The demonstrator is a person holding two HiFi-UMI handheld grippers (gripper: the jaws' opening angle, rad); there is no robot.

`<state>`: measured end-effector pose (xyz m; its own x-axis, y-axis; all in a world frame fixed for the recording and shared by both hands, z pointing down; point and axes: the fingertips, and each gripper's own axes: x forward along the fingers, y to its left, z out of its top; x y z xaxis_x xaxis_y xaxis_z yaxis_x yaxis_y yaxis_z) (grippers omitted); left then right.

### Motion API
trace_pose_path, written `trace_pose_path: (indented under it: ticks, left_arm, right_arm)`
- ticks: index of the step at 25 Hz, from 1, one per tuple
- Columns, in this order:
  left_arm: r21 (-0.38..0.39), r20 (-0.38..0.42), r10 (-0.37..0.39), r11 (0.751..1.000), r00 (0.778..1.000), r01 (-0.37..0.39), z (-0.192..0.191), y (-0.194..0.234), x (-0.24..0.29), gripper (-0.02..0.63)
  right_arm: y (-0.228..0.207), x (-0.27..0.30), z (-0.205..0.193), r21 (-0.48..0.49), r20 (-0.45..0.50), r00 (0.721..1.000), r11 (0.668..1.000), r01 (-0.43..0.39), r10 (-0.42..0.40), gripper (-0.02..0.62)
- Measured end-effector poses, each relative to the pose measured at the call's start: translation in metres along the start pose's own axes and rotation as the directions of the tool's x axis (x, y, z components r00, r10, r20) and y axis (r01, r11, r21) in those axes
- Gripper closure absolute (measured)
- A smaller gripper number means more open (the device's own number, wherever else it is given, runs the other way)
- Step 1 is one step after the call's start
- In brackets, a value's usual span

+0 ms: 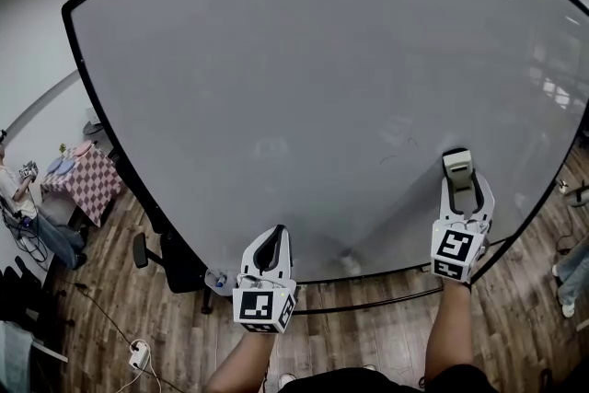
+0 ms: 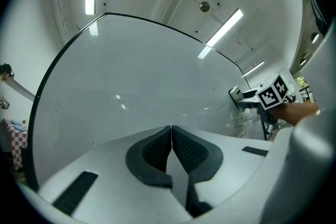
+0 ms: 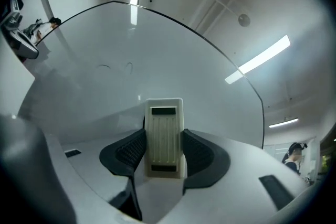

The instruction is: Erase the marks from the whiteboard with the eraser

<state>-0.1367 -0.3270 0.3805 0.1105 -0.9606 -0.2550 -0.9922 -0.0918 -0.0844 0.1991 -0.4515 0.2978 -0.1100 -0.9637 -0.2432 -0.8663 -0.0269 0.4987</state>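
Observation:
A large whiteboard [image 1: 304, 78] fills the head view, with faint thin marks [image 1: 402, 145] low on its right half. My right gripper [image 1: 460, 182] is shut on a cream eraser [image 1: 457, 167], held up against the board just right of and below those marks. In the right gripper view the eraser [image 3: 164, 136] stands upright between the pads, and the faint marks [image 3: 115, 66] lie up to the left. My left gripper [image 1: 270, 246] is shut on nothing near the board's lower edge. Its pads [image 2: 157, 150] meet in the left gripper view.
A black office chair [image 1: 170, 258] stands at the board's lower left on the wooden floor [image 1: 110, 299]. A small table with a checked cloth [image 1: 87, 181] is at far left. A white power strip [image 1: 138, 352] and cables lie on the floor.

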Motion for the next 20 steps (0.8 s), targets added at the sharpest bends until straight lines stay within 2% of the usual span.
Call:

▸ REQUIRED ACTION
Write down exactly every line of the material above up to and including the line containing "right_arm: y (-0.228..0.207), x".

▸ SOLUTION FOR THIS TASK
The demonstrator is a person holding two HiFi-UMI handheld grippers (gripper: the jaws' opening angle, rad); there is no robot.

`<state>`: measured end-effector pose (xyz m; its own x-axis, y-axis; all in a world frame fixed for the recording and shared by both hands, z pointing down; point and axes: the fingertips, and each gripper's own axes: x forward along the fingers, y to its left, z out of its top; x y z xaxis_x xaxis_y xaxis_z yaxis_x yaxis_y yaxis_z) (grippers omitted); left then right.

### Motion API
trace_pose_path, written `trace_pose_path: (indented under it: ticks, left_arm, right_arm)`
- ticks: index of the step at 25 Hz, from 1, one per tuple
- Columns, in this order:
  left_arm: r21 (-0.38..0.39), r20 (-0.38..0.42), r10 (-0.37..0.39), r11 (0.751..1.000), r00 (0.778..1.000), r01 (-0.37..0.39), z (-0.192..0.191), y (-0.194..0.234), x (-0.24..0.29), gripper (-0.02..0.63)
  right_arm: y (-0.228..0.207), x (-0.27..0.30), z (-0.205..0.193), r21 (-0.48..0.49), r20 (-0.45..0.50), r00 (0.721..1.000), r11 (0.668..1.000), r01 (-0.43..0.39), r10 (-0.42..0.40), gripper (-0.02..0.62)

That completes the answer, and no more is expected.